Я заряжаю ружье, поправляю мою охотничью сумку, в которой находится носовой платок и пара перчаток, откашливаюсь — и я готова.
И
Наконец, я услышала выстрел, то был сигнал. Раздались крики мужиков издалека. По мере того, как они приближались, мысли мои разлетались, и когда мужики были настолько близко, что я могла чувствовать волнение от приближающихся криков толпы, я вскочила на ноги, бросилась к ружью и насторожила уши. Крики все приближались: я слышала, как ударяли баграми по ветвям, чтобы усилить шум. Каждую минуту мне казалось, что я слышу треск в кустарнике (волки любят густые места).
Крики становились сильнее и сильнее, и когда я увидела людей, сердце мое неровно забилось, я даже вздрогнула, — но люди никого не гнали перед собою, сети были пусты: в них нашли только несчастного зайца, которого великан Каменский уложил на месте, толкнув его ногой.
Все; поздравляли друг друга с общей неудачей и в довольно веселом настроении направились к долине, где под стогом сена или соломы расположились есть соленые припасы и нить водку. Мужиков угощали жареной бараниной, пирогами и водкой. Все это кажется невероятным и возможно только в России.

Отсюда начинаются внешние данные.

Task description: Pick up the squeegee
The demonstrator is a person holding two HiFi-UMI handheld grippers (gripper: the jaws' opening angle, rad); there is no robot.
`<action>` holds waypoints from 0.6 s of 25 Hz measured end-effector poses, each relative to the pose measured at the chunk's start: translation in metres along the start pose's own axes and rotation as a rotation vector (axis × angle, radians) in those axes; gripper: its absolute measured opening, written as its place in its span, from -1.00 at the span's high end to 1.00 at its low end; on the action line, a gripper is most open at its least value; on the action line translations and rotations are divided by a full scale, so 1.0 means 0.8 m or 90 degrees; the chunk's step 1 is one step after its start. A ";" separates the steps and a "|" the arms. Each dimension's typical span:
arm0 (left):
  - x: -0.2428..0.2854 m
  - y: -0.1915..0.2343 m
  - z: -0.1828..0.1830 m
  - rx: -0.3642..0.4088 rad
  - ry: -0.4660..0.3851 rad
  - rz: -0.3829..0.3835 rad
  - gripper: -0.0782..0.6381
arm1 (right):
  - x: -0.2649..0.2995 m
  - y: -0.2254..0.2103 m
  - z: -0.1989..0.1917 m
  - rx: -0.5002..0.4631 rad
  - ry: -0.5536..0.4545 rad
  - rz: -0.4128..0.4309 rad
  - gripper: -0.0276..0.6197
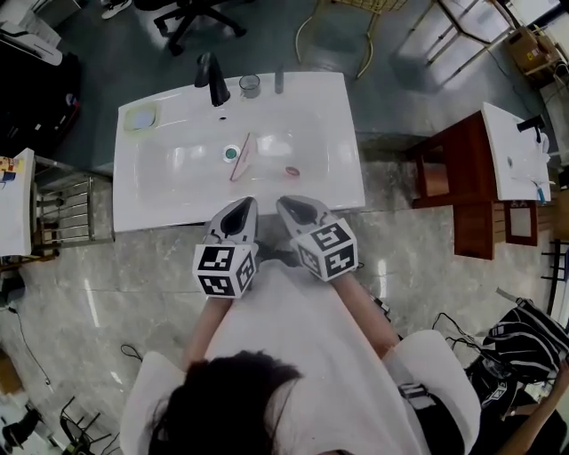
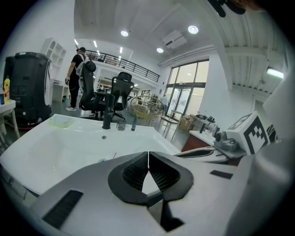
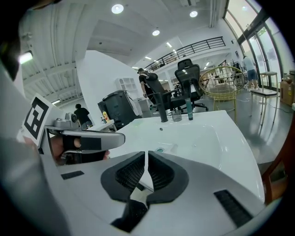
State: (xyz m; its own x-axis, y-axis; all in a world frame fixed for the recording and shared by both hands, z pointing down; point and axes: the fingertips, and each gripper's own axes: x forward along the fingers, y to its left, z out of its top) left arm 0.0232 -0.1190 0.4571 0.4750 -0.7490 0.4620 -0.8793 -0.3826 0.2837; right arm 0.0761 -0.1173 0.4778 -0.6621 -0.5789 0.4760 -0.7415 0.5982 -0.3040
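We hold both grippers side by side over the front rim of a white sink [image 1: 347,133]. The left gripper [image 1: 240,206] has its jaws pressed together with nothing between them. The right gripper [image 1: 292,204] is the same, pads meeting and empty.

Along the sink's back edge, at 12 o'clock from us, a black faucet [image 1: 212,80] stands with a clear glass [image 1: 250,85] just to its right. A slim upright bottle [image 1: 279,80] comes next in the row. A pale green pad [image 1: 140,117] lies in the back corner at 10 o'clock. A small red thing [image 1: 292,171] rests on the basin floor at 12 o'clock from the right gripper; we cannot tell what it is. Beyond the sink there is an office chair [image 1: 191,18]. At 3 o'clock a wooden stand [image 1: 462,178] carries a second sink.

The squeegee [image 1: 240,157] lies flat in the basin, just right of the drain [image 1: 231,153], at 12 o'clock from the left gripper. Between it and our jaws there is only the sink's front rim and bare basin. Its long axis runs from about 1 o'clock, the far end, to 7 o'clock, the near end. We cannot tell which end is the handle.
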 end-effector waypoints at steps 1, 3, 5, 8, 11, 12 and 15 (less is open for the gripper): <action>-0.001 0.001 0.000 -0.001 -0.002 0.004 0.70 | 0.000 0.000 0.000 0.000 0.001 0.002 0.82; -0.004 0.002 -0.001 -0.003 -0.005 0.013 0.70 | 0.000 0.001 -0.003 0.001 0.003 0.006 0.82; -0.008 0.004 -0.002 -0.006 -0.007 0.020 0.70 | -0.001 0.002 -0.006 0.004 0.006 0.010 0.82; -0.011 0.007 -0.007 -0.016 -0.006 0.029 0.70 | 0.000 0.002 -0.010 0.007 0.013 0.011 0.82; -0.010 0.013 -0.008 -0.020 -0.007 0.035 0.70 | 0.004 -0.001 -0.011 0.007 0.016 0.010 0.82; -0.009 0.015 -0.008 -0.019 -0.007 0.036 0.70 | 0.006 -0.002 -0.012 0.006 0.018 0.010 0.82; -0.003 0.022 -0.006 -0.015 -0.008 0.034 0.70 | 0.013 -0.002 -0.011 0.005 0.021 0.013 0.82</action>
State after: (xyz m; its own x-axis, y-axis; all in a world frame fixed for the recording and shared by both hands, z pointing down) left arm 0.0068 -0.1212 0.4646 0.4265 -0.7747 0.4669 -0.9023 -0.3285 0.2791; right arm 0.0713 -0.1193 0.4903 -0.6735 -0.5472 0.4970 -0.7285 0.6053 -0.3208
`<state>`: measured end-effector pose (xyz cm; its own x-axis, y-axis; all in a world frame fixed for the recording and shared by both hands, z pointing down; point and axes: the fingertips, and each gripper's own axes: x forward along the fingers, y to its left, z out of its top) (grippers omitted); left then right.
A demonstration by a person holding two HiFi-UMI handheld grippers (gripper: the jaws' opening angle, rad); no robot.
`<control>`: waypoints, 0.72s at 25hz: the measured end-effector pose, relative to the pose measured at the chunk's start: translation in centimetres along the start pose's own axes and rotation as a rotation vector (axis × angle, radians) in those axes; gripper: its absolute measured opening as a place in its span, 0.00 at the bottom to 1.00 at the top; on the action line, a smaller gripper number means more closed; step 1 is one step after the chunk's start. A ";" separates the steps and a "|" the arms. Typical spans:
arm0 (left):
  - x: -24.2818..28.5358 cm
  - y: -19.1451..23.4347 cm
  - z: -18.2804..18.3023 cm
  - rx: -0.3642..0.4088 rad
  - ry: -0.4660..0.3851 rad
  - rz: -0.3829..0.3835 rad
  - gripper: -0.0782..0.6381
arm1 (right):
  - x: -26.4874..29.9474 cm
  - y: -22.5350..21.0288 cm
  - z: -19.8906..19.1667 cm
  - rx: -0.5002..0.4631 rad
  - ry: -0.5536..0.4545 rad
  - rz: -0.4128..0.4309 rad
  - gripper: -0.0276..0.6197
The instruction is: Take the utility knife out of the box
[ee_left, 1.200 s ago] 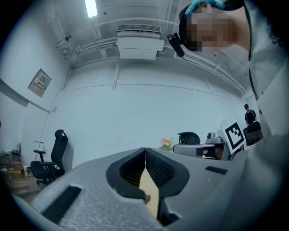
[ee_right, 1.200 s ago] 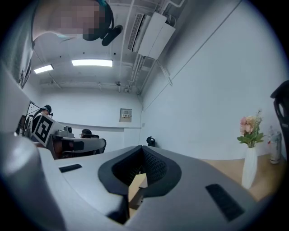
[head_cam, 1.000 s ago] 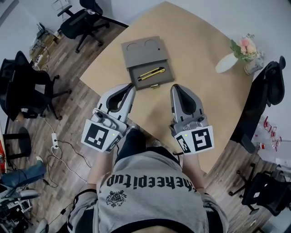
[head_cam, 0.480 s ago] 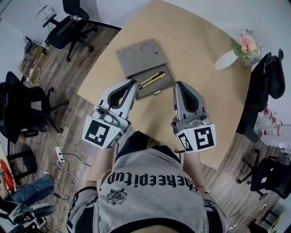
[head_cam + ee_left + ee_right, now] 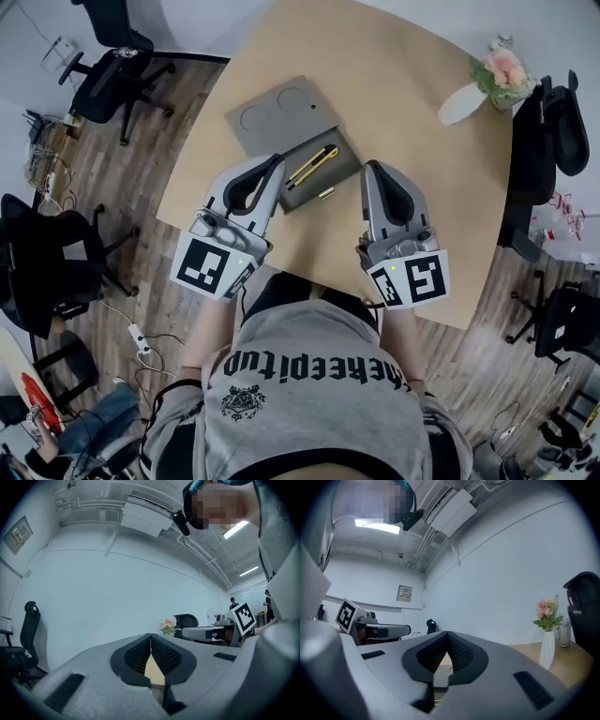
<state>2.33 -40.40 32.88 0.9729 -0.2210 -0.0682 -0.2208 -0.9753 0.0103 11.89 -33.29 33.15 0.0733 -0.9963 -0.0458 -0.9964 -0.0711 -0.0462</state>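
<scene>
The yellow utility knife (image 5: 312, 166) lies in the open grey box (image 5: 281, 117) on the desk (image 5: 422, 169), upper centre of the head view. The left gripper (image 5: 273, 164) is just left of the knife and the right gripper (image 5: 372, 169) is to its right. Both have their jaws closed and hold nothing.

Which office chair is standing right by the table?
The black chair on the right, beside the flower vase; the other chairs stand clear of the table.
</scene>
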 end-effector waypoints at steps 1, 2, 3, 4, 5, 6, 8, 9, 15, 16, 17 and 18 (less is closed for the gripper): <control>0.4 0.2 -0.3 -0.004 0.006 -0.010 0.13 | 0.1 -0.2 -0.1 -0.001 0.004 -0.012 0.05; 0.8 0.4 -0.5 -0.009 0.011 -0.022 0.13 | 0.2 -0.4 -0.2 -0.002 0.008 -0.025 0.05; 1.3 0.6 -0.8 -0.015 0.017 -0.034 0.13 | 0.3 -0.6 -0.3 -0.003 0.012 -0.038 0.05; 1.7 0.7 -1.1 -0.019 0.023 -0.046 0.13 | 0.3 -0.9 -0.5 -0.003 0.016 -0.051 0.05; 2.0 0.8 -1.4 -0.022 0.028 -0.058 0.13 | 0.4 -1.1 -0.6 -0.002 0.019 -0.064 0.05; 2.4 0.9 -1.6 -0.023 0.034 -0.069 0.13 | 0.4 -1.2 -0.8 -0.001 0.023 -0.078 0.05; 2.9 1.0 -2.2 -0.024 0.044 -0.091 0.13 | 0.4 -1.6 -1.3 0.003 0.033 -0.104 0.05; 3.2 1.0 -2.5 -0.023 0.052 -0.102 0.13 | 0.4 -1.9 -1.6 0.006 0.039 -0.116 0.05; 5.1 1.0 -5.4 -0.015 0.138 -0.170 0.13 | 0.2 -2.9 -3.2 0.024 0.077 -0.185 0.05; 5.3 0.9 -6.0 -0.016 0.153 -0.183 0.13 | 0.1 -3.0 -3.4 0.026 0.083 -0.195 0.05; 5.6 0.7 -6.6 -0.017 0.167 -0.197 0.13 | 0.0 -3.1 -3.6 0.027 0.089 -0.206 0.05; 5.9 0.5 -7.2 -0.020 0.183 -0.213 0.13 | -0.1 -3.2 -3.9 0.028 0.095 -0.216 0.05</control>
<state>8.46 -42.27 39.64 0.9939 -0.0070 0.1103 -0.0109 -0.9993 0.0347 14.93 -33.10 37.15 0.2788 -0.9584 0.0620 -0.9564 -0.2829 -0.0730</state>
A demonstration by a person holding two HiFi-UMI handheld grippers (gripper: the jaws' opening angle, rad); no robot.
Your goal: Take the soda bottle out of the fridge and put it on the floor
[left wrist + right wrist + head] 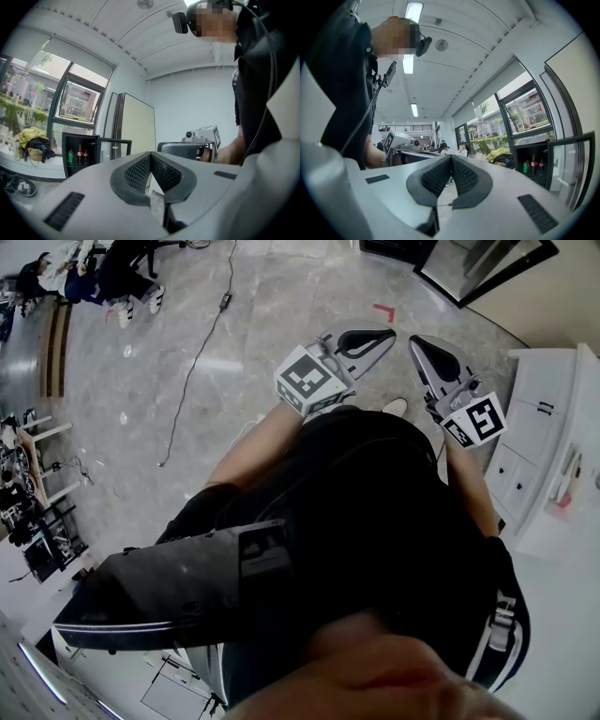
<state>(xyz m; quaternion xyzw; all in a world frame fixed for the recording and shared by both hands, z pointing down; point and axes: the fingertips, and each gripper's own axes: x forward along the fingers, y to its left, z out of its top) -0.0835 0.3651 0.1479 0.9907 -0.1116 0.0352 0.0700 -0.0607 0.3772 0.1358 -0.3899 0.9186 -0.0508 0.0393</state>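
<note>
Head view looks steeply down the person's body to the left gripper (375,337) and right gripper (424,348). They are held side by side over the bare floor (234,315), with nothing under or between them.

Each gripper view shows its own jaws pressed together. The dark ribbed pads meet at the tips of the left gripper (150,154) and of the right gripper (451,157), and both are empty.

By my reading the task has not begun, and the step in hand is the approach.

In the left gripper view the fridge (79,136) stands far off at the left by the window, with its glass door (115,150) swung open. Inside, two dark bottles with red labels stand side by side next to a green can (71,157).

The soda bottle (79,154) is one of that pair (I cannot tell which is meant). The right gripper view shows the same fridge (529,146) far to the right, with the soda bottle (533,165) on its shelf, well apart from both grippers.

The next move calls for walking to the fridge. One pair of jaws should open wide before it reaches in. That gripper should then come level at the bottle's body, clear of the can and the neighbouring bottle.
</note>
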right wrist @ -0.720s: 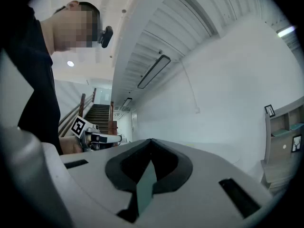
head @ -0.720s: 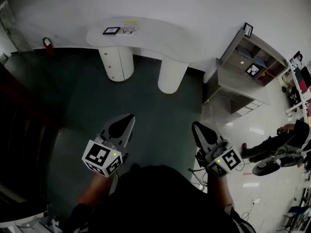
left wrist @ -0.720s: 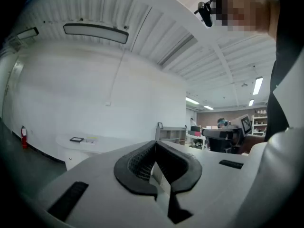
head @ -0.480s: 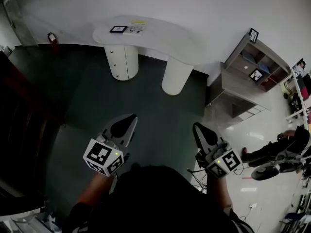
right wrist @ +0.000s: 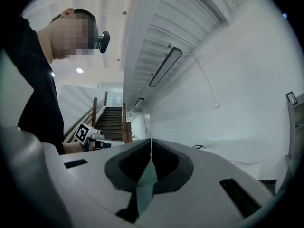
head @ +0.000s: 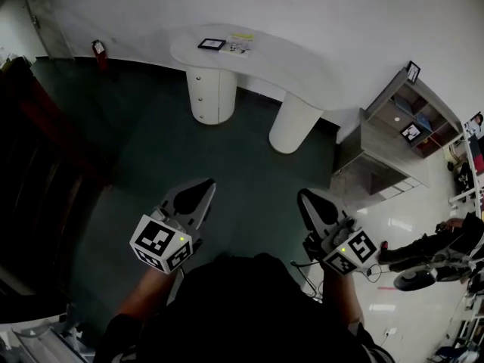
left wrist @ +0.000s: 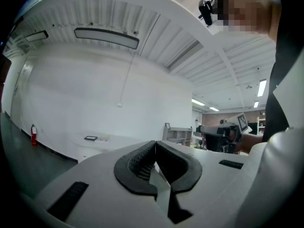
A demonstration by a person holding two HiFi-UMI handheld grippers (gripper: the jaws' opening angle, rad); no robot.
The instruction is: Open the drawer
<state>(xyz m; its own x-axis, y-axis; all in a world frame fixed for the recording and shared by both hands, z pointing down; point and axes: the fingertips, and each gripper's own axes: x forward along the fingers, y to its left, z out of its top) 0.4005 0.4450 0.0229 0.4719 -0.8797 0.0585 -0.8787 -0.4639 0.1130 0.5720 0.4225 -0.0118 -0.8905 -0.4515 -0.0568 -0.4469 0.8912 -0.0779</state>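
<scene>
The left tongs [head: 201,190] are being held low over the dark green floor [head: 151,150], in front of the person's dark top [head: 242,308]. In the left gripper view, the two jaws are being pressed together at the tips. Nothing is being held between them.

The right tongs [head: 306,200] are being held next to the left ones, a little apart from them and at about the same height. In the right gripper view, these jaws are being kept tight together too, and nothing is being gripped by them. Both tongs are being pointed toward the white bench [head: 287,59].

The bench is curved and is being held up by two round white legs. The drawer [head: 203,91] is set in the left leg, one of a short stack of drawers with small knobs, and it looks shut. It is well apart from both tongs and is not being touched by either one. The other round leg [head: 295,131] is plain.

A black frame [head: 211,44] and a paper [head: 240,45] are lying side by side on the bench top, close to the wall [head: 340,13]. A red fire extinguisher [head: 98,49] is being kept by the wall, to the left of the bench. A grey shelf [head: 401,127] with small pictures on it is standing to the right of the bench. Stairs [right wrist: 111,122] are being shown far off in the right gripper view.
</scene>
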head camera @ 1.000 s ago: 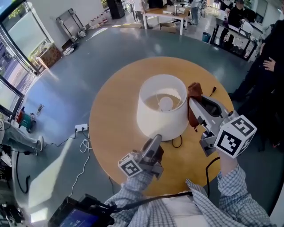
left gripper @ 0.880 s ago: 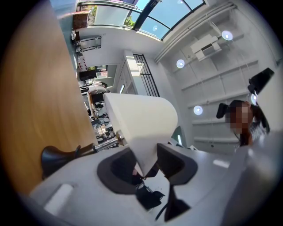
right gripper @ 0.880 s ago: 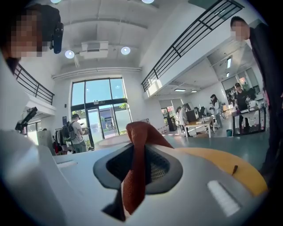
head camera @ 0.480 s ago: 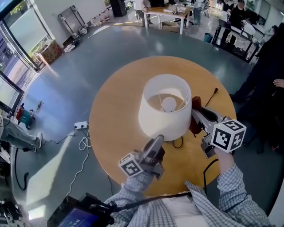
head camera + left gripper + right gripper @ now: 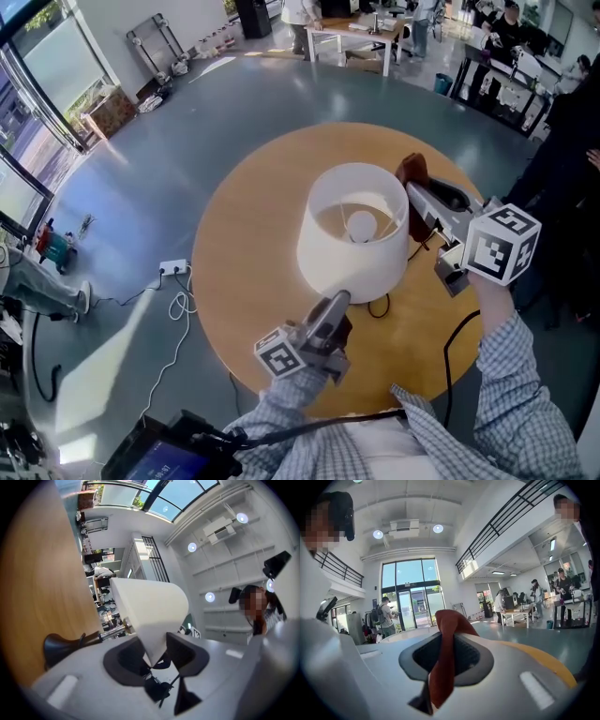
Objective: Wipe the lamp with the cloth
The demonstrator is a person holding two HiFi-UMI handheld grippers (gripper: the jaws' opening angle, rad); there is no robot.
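Observation:
A lamp with a white shade (image 5: 354,230) stands in the middle of the round wooden table (image 5: 244,244). My left gripper (image 5: 335,307) reaches up from the near side and is shut on the shade's lower rim. In the left gripper view the shade's edge (image 5: 152,620) sits pinched between the pads, with the metal stem (image 5: 110,631) and dark base (image 5: 61,644) to the left. My right gripper (image 5: 419,199) is shut on a rust-brown cloth (image 5: 412,176) and holds it against the shade's upper right side. In the right gripper view the cloth (image 5: 445,653) hangs folded between the jaws.
The lamp's black cord (image 5: 377,305) loops by the base, and another black cable (image 5: 452,345) runs over the table's near right edge. A white power strip (image 5: 172,270) lies on the floor to the left. People and tables (image 5: 352,33) stand at the far side of the room.
The right gripper slid the cloth toward me down the shade's right side, then back to the far upper side. The left gripper kept its hold on the rim.

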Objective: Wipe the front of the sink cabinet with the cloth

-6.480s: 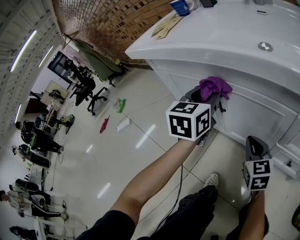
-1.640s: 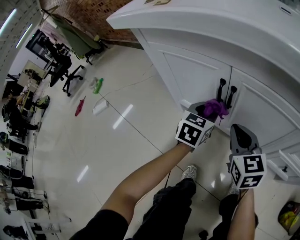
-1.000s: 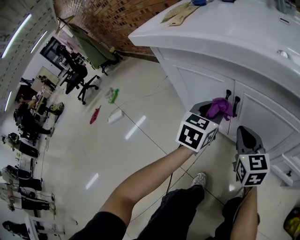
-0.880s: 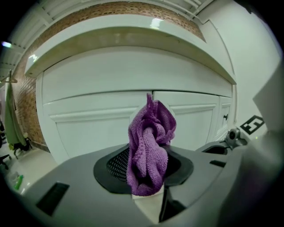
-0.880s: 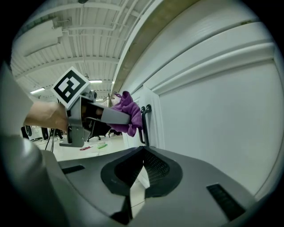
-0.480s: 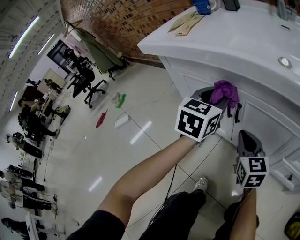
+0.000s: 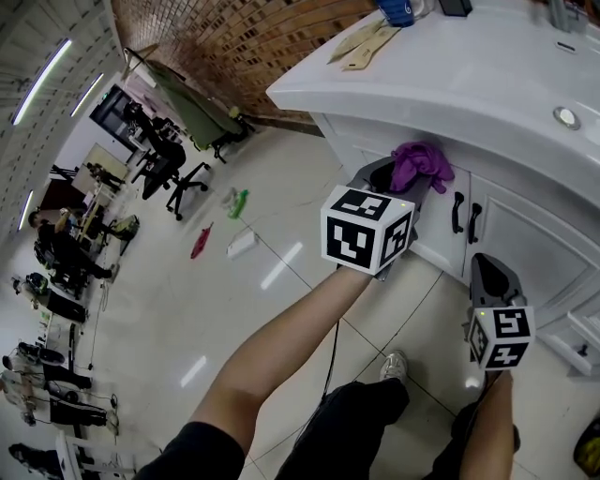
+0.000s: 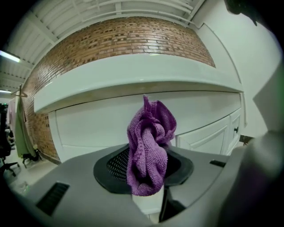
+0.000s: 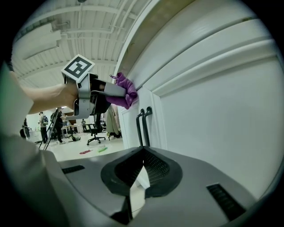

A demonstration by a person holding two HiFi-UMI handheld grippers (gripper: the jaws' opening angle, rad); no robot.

Эти добрые полуживотные, полулюди с любопытством рассматривали меня — не то женщину, не то мужчину, или скорее женщину, которая улыбалась им во весь рот. Отец говорил с ними о законах, касающихся лошадей, я думала, что он говорит с ними о Сербии.
Отдохнув, мы опять углубились в лес, но так как вместо волков загоняли зайцев, пришлось ходить, ходить, ходить, следовать за двадцатью девятью собаками, за которыми шел охотник, присланный вчера князем Кочубеем.
Показалось солнце, и я бы развеселилась, если бы сырость не сменилась усталостью. Проходив два часа, мы не видели даже заячьего хвоста. Это вывело меня из себя и, отыскав нашу коляску, я возвратилась с отцом, «al paterno tetto». Я приказала натереть себя духами, оделась и сошла вниз к другим, которые принесли трех зайцев. Я была очаровательно красива (говоря относительно, насколько я могу быть красивой), но совсем напрасно; ни один из этих уродов не похож на человека.
С крестьянами я разговорчива и держу себя просто; с равными мне по образованию я довольно мила, кажется, но с этими олухами! Во избежание разговоров с ними, я начала играть в карты и проиграла около сотни франков великану.
Сели играть опять, а я пошла в библиотеку писать письмо в Петербург лошадиному барышнику. Как будто имея на то причину, князь последовал за мною, попросил позволения поцеловать мне руку, которую я дала ему даже без особенного отвращения, посмотрел на меня, вздохнул и спросил, сколько мне лет.